Menurut AP, selama ini anggaran yang dimainkan DPRD tidak bisa terkontrol secara transparan oleh rakyat karena tidak memakai e-budgeting. “Selama ini DPRD minta ‘jatah’ terus-terusan. Jangan main-main dnegan uang rakyat!” tegas Penasihat Politik Megawati Soekarnoputri ini.

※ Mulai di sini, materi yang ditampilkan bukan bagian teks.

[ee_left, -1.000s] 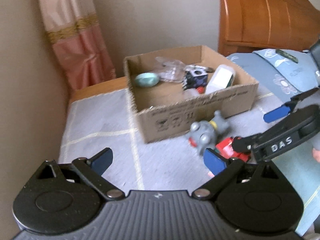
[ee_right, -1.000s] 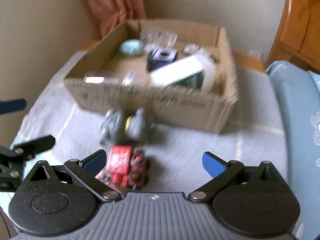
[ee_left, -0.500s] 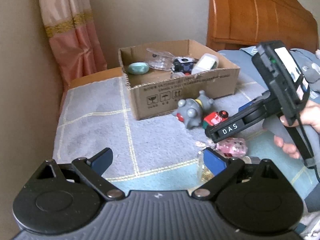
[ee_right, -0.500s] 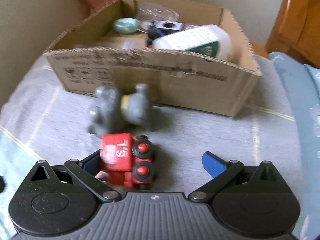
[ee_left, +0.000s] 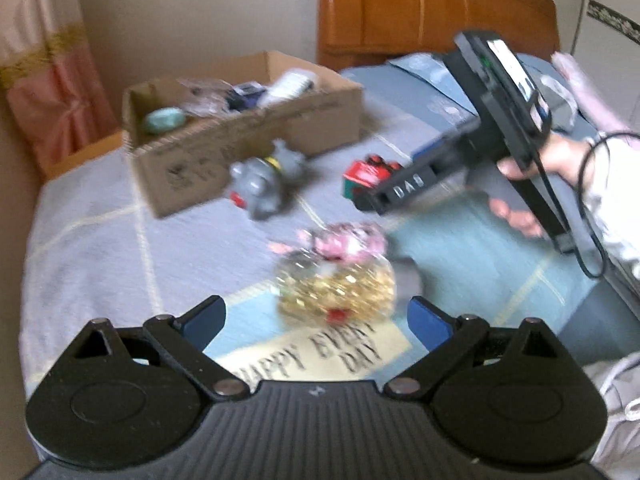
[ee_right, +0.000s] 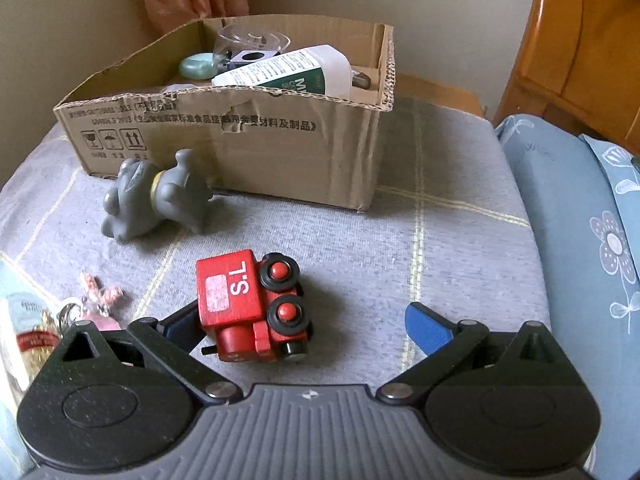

“Selama ini DPRD hanya main dengan kepala dinas, bikin renovasi sekolah dan lain-lain. Tapi sekolah malah tidak tahu. Banyak sekolah rusak di DKI tapi tidak juga diperbaiki. Mula-mula saya tidak percaya, tapi ternyata saya tahu sendiri. Korupsi dana pendidikan itu karena dananya paling besar. Mereka itu bebruat jahat karena tidak bermoral,” ungkap AP pula.
AP menduga, pihak DPRD periode sebelumnya tidak ketahuan selama ini sudah ‘bermain’ dana APBD. Anggota DPRD sekarang ini sial karena Gubernur Ahok menerapkan e-budgeting untuk APBD sehingga sangat ketahuan jika dikorupsi. “e-bugeting ini teknologi maju mesti harus dipakai. Kalau ada pihak DPRD yang tidak mau mekmakai e-budgeting, itu mungkin ingin ‘memainkan’ duit korupsi,” duga tokoh senior PDIP ini.
Ia pun menyarankan kepada seluruh kepala daerah di Indonesia meniru langkah Ahok yang menggunakan e-budgeting untuk penerapan anggaran APBD agar transparan dan tidak bisa dikorupsi oleh oknum DPRD bersama aparat daerah. “Sebaiknya para anggota DPRD DKI tahu diri apa yang ditilep dari mana? Ya bukan dari gaji, tapi dari sabetan. Oknum DPRD kongkalikong dengan satuan-satuan kerja di pemerintah daerah,” bebernya.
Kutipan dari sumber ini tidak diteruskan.